OpenSolaris Leadership Named

Five men handpicked by their peers will now help steer the fate of
the open source version of the Solaris operating system.

Casper Dik, Roy Fielding, Al Hopper, Simon Phipps, and Rich Teer were
announced as the charter members of the newly formed OpenSolaris
Community Advisory Board (CAB). Sun Microsystems founded the board to serve as a non-vendor-specific organization to oversee
the evolution of OpenSolaris, its developers and ecosystem.

Of the five members, Roy Fielding’s name is the most notable of the
bunch. Fielding is the chief scientist at Day Software and co-founder
and member of the Apache Software Foundation. He was also the
primary architect of the current Hypertext Transfer Protocol (HTTP/1.1)
and co-author of the Internet standards for HTTP and Uniform Resource
Identifiers.

Hopper is an engineer consultant with Logical Approach. Teer works as
an independent Solaris consultant and authored Solaris Systems
Programming
. Simon Phipps is chief technology evangelist at Sun and
Casper Dik is a senior staff engineer at Sun.

The men said they had met for part of the day on Monday and were
already pleased with their progress.

“We’ve had our first meeting and the whiteboard is full of ideas,”
Phipps said during a conference call with the press Monday. “We’ve already taken strong positions on keeping the transparency within the group. We’ve also been discussing the structure, and we will soon have a draft governance and a bootstrap so that the community can govern itself.”

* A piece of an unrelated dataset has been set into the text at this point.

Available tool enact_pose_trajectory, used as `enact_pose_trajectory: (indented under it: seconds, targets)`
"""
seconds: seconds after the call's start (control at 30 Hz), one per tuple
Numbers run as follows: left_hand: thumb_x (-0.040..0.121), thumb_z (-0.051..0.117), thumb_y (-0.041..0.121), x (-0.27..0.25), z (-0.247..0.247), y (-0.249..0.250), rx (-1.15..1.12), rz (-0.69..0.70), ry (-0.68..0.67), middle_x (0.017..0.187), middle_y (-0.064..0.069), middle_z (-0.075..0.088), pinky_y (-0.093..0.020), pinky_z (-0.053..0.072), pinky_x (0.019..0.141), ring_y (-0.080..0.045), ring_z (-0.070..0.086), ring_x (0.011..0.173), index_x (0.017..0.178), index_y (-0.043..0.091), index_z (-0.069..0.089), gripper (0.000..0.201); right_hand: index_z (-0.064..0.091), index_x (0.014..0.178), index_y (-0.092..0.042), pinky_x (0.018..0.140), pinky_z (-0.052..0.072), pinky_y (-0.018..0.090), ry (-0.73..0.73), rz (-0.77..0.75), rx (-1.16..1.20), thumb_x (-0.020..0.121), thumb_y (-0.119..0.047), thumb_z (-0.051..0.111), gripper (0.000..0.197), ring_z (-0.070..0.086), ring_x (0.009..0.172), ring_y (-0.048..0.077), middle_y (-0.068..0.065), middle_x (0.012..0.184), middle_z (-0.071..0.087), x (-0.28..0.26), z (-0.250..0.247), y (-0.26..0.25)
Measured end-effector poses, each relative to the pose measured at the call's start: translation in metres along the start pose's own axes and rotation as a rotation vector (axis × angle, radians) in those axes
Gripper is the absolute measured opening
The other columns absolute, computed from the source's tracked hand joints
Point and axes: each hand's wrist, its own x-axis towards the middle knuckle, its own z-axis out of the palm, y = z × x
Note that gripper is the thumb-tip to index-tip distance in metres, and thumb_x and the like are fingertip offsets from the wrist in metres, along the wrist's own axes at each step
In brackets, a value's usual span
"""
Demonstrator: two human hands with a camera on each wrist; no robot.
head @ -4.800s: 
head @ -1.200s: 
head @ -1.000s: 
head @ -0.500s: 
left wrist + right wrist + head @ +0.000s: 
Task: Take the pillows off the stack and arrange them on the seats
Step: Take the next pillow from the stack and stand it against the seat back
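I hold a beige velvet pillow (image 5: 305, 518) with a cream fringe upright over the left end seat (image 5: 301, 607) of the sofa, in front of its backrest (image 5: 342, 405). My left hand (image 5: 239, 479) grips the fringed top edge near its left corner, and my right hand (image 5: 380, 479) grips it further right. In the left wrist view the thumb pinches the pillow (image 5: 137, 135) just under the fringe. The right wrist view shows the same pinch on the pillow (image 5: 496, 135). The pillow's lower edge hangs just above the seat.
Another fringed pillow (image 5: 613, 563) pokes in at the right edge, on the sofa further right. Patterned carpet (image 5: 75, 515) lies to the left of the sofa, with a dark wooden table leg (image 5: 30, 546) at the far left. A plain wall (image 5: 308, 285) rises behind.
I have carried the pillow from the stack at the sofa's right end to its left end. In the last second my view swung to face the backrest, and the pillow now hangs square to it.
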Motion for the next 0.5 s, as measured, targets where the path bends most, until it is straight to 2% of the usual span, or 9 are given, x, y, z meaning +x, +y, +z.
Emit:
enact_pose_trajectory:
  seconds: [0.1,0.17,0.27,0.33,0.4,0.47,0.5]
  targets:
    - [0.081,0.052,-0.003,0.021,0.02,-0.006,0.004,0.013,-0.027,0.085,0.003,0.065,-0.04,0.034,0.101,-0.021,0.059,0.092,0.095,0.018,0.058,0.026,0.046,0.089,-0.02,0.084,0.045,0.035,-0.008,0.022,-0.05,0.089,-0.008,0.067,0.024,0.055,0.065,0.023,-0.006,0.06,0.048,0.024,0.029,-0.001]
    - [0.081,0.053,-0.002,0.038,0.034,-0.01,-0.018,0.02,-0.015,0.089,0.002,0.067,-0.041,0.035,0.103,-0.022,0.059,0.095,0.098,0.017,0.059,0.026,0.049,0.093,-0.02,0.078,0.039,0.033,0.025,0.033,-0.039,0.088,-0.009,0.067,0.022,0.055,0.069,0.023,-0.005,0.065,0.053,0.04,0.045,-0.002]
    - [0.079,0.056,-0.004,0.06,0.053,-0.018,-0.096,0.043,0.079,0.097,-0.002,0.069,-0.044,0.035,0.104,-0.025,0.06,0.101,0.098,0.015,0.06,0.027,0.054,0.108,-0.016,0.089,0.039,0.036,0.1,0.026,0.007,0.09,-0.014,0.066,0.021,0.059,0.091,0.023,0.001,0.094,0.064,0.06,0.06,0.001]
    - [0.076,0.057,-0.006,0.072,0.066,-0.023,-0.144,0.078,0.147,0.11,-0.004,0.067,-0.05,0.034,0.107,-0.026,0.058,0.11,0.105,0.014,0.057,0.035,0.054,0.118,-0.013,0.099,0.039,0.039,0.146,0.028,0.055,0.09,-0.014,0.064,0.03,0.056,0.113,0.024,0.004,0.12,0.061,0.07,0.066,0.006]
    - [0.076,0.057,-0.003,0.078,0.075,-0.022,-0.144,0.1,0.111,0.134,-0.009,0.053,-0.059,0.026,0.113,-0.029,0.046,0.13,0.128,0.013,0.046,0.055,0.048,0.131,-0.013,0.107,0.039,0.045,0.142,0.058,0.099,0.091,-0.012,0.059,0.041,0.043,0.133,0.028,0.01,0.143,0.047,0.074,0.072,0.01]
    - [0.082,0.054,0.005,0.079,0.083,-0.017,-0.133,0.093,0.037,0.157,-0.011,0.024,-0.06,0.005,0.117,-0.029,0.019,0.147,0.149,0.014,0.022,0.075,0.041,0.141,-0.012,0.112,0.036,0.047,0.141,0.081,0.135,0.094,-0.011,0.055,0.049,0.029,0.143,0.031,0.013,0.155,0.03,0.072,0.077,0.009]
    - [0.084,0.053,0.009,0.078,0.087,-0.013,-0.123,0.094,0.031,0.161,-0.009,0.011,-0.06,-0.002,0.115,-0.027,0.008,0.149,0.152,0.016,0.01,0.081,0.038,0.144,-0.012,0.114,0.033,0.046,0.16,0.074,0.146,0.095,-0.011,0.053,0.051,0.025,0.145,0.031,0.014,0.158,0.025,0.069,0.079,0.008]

Back in January, Sun announced plans to release buildable source code
for future versions of Solaris starting in the second quarter of 2005
under its Common Development and Distribution License. Sun has
already released source code for its diagnostic DTrace application.

Fielding said OpenSolaris development from this point forward would be
for the current Solaris tree version 10.1, which is now code-named
Nevada.

The group reported there were several hundred engineers working on
the development of OpenSolaris. It hasn’t
not decided on a common version control system like the Keeper,
suggesting that it was leaning toward an uncontrolled approach.

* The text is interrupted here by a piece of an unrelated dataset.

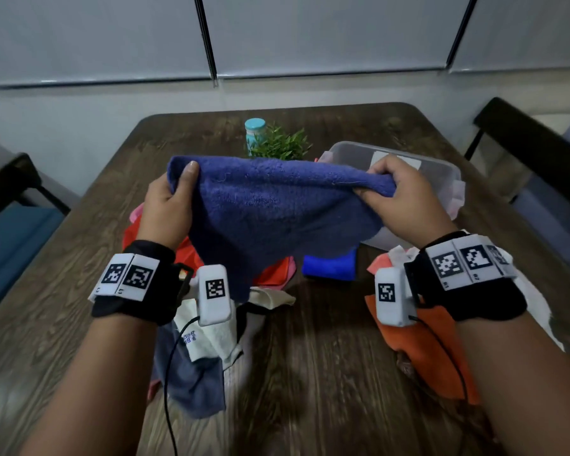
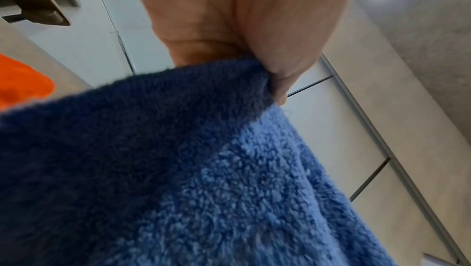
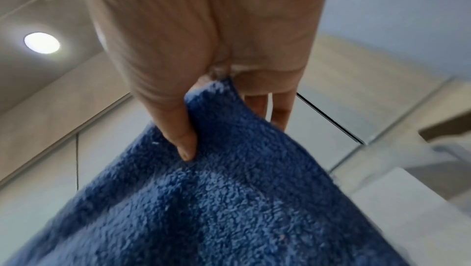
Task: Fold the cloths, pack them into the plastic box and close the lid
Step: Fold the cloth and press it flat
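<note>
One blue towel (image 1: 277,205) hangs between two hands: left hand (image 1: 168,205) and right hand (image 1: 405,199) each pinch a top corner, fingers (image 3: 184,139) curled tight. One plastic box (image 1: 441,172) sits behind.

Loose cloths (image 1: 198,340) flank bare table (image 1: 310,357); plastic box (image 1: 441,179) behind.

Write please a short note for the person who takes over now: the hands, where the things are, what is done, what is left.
Left hand pinches one top corner of the blue towel; right hand pinches the other. The towel hangs spread in the air above the table.
Box stands far right, behind the towel; whether its lid is on cannot be told.
Done: one bright blue cloth lies folded by the box.
Left: fold the towel, then the loose orange cloth, white cloth, grey cloth and red ones; pack all; close the lid.
</note>
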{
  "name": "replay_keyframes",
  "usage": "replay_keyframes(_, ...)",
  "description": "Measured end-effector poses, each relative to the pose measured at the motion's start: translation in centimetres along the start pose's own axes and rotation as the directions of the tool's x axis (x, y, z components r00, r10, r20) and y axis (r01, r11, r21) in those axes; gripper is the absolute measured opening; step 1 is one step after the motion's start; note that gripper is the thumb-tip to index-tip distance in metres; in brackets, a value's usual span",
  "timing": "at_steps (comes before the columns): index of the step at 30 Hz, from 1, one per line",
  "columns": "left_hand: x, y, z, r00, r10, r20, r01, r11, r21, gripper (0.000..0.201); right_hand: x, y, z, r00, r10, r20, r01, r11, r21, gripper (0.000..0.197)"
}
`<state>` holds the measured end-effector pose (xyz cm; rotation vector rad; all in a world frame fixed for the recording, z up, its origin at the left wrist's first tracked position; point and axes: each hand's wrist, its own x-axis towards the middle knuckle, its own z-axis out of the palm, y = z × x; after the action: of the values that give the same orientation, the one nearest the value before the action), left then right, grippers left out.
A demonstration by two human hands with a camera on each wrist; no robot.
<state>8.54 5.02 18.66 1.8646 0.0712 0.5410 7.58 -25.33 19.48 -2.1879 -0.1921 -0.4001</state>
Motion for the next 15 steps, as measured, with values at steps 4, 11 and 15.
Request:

“The ability for a non-Solaris developer to do a build of Solaris is
not a trivial issue,” Stacey Quandt, a senior business analyst with IT
research firm Robert Frances Group, told internetnews.com. “Sun
Solaris developers are an elite group and include some of the brightest
individuals in computer science today.

“OpenSolaris can only be
successful on a large scale if it can be built by developers who lack a
computer science background. The selection and success of the five
members of the OpenSolaris advisory board will be measured on the
governance model advanced, i.e., degree of meritocracy, and the ability
to garner broad interest in Solaris development outside of Sun.”

The group has been compared to the Open Source Development Laboratory, a consortium of engineers assigned stewardship over the development of the Linux kernel and the Java Community Process (JCP), which is another Sun-sponsored
autonomous group.

The OpenSolaris group said it is going in a different direction than
the JCP in that it is reaching out more to get people involved and make
it an open basis to create a community of equals. The group said it has
also started a public interest mail list to keep its workings
transparent.

“We are not here to tell Sun how do develop software but act as a
liaison between Sun and the open Source community,” Teer said.